Exercise requirements:
Check every line of the entries that follow, and copy the ones containing "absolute".
Segment Open
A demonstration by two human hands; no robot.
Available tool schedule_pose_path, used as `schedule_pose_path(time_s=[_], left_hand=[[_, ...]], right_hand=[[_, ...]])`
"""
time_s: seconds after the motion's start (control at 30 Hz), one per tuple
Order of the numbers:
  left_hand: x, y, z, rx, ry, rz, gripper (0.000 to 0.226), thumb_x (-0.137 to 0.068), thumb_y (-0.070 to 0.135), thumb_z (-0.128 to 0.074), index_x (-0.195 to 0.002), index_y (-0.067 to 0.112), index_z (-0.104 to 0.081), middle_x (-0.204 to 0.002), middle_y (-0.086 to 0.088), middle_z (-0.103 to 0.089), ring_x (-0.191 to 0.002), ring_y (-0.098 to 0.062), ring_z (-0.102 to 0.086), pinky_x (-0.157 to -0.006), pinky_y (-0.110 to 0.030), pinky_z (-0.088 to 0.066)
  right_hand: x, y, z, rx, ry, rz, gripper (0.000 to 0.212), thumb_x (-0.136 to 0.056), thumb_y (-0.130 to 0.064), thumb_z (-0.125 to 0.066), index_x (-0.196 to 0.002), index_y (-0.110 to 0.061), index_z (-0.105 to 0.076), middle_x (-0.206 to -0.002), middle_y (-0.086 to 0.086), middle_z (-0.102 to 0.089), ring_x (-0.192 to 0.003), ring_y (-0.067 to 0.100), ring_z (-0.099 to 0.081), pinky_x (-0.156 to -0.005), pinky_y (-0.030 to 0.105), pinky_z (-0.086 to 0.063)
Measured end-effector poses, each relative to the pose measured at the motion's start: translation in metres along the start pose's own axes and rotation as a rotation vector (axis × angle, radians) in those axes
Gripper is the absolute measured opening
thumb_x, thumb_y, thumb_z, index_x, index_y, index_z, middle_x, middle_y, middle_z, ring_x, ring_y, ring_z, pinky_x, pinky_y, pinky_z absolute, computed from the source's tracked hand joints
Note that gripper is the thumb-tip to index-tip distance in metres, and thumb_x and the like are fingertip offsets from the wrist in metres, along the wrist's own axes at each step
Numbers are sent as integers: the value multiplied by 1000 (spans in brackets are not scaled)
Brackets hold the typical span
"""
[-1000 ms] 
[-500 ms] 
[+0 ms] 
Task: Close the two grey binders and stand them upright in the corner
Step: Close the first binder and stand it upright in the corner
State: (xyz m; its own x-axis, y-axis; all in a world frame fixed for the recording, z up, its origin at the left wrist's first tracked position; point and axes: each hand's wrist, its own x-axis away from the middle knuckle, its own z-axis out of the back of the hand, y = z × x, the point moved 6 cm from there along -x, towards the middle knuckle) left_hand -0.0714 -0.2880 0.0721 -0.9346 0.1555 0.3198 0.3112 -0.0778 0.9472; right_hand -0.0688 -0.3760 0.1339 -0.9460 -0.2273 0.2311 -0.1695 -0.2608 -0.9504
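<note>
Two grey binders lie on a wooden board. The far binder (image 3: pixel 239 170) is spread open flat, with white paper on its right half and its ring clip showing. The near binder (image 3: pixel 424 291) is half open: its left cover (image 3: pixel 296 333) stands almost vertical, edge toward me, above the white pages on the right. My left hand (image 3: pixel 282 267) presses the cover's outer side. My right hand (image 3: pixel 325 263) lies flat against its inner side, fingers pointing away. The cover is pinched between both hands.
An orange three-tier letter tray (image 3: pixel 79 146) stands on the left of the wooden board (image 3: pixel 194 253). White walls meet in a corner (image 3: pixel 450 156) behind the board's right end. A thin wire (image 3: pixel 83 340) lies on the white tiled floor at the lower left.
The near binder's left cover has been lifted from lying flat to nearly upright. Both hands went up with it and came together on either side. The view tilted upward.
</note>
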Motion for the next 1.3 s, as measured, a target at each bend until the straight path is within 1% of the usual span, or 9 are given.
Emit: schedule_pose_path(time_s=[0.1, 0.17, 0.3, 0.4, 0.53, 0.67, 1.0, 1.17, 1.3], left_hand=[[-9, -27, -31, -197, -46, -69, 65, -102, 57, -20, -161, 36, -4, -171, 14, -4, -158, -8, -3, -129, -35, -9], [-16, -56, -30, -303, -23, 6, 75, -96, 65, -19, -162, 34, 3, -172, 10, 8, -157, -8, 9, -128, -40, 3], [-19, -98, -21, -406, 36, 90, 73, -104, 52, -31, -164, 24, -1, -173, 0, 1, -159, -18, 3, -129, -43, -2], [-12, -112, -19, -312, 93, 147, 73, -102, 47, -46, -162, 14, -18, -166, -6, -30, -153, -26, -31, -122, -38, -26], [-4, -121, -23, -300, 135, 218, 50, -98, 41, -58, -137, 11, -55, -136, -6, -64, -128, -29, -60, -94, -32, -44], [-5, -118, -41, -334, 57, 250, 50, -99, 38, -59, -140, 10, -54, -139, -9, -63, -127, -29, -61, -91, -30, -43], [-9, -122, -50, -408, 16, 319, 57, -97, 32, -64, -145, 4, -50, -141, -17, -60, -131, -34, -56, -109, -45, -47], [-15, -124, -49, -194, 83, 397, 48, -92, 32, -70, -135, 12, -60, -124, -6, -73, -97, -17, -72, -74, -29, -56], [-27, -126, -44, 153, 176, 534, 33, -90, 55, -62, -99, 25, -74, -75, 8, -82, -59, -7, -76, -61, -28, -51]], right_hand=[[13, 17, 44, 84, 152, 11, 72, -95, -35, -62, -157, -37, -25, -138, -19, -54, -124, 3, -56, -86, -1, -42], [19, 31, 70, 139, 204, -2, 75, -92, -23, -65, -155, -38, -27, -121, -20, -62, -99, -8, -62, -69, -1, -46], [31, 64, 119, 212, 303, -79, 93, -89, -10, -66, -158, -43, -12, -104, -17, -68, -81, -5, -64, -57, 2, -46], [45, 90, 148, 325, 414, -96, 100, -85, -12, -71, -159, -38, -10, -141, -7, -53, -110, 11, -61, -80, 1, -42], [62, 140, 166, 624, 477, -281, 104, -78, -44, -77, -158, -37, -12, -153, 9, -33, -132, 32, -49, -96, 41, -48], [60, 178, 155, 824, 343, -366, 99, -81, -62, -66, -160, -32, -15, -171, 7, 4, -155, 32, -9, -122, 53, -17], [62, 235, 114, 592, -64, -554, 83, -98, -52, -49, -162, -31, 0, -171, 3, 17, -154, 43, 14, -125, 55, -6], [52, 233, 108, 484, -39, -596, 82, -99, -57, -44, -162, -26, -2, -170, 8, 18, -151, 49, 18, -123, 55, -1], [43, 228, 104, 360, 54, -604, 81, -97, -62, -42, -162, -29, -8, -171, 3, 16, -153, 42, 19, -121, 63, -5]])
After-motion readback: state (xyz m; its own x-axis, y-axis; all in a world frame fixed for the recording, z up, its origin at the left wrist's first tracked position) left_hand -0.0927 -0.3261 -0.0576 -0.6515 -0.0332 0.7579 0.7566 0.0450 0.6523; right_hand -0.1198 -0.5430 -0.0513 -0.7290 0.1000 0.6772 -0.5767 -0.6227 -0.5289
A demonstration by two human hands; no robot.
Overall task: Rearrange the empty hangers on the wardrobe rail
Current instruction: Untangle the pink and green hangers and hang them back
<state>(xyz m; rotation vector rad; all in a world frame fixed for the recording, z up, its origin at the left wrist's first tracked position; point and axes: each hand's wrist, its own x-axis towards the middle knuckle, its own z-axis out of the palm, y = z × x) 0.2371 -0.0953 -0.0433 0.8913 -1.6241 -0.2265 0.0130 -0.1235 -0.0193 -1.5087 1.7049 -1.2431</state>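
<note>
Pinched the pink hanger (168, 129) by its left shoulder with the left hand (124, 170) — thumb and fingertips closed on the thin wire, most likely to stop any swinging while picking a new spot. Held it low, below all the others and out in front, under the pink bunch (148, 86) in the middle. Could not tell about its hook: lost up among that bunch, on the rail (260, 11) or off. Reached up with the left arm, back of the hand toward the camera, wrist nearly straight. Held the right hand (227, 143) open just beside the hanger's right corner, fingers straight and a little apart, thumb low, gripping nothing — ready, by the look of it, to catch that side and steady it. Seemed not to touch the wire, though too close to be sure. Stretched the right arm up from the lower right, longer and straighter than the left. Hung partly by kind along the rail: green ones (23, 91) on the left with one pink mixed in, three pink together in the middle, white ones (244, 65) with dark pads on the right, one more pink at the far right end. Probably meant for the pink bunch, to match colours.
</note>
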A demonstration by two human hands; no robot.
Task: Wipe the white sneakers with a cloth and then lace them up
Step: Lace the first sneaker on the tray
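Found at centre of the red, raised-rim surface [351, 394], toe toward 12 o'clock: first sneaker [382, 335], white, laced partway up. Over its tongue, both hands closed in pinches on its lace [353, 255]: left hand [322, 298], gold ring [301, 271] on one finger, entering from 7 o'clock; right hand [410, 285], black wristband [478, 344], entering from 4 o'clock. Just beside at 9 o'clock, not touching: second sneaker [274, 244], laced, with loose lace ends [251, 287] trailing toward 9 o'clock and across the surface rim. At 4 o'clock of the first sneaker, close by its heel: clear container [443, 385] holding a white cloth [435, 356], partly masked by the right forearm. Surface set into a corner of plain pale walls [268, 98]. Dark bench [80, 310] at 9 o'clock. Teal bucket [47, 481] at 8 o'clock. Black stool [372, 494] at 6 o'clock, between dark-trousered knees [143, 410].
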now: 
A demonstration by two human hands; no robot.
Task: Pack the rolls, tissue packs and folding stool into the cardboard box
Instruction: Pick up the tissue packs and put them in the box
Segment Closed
Result for this task:
Gripper is the absolute measured opening
thumb_x, thumb_y, thumb_z, index_x, index_y, index_z, middle_x, middle_y, middle_z, ring_x, ring_y, ring_z, pinky_x, pinky_y, pinky_z absolute, computed from the source's tracked hand joints

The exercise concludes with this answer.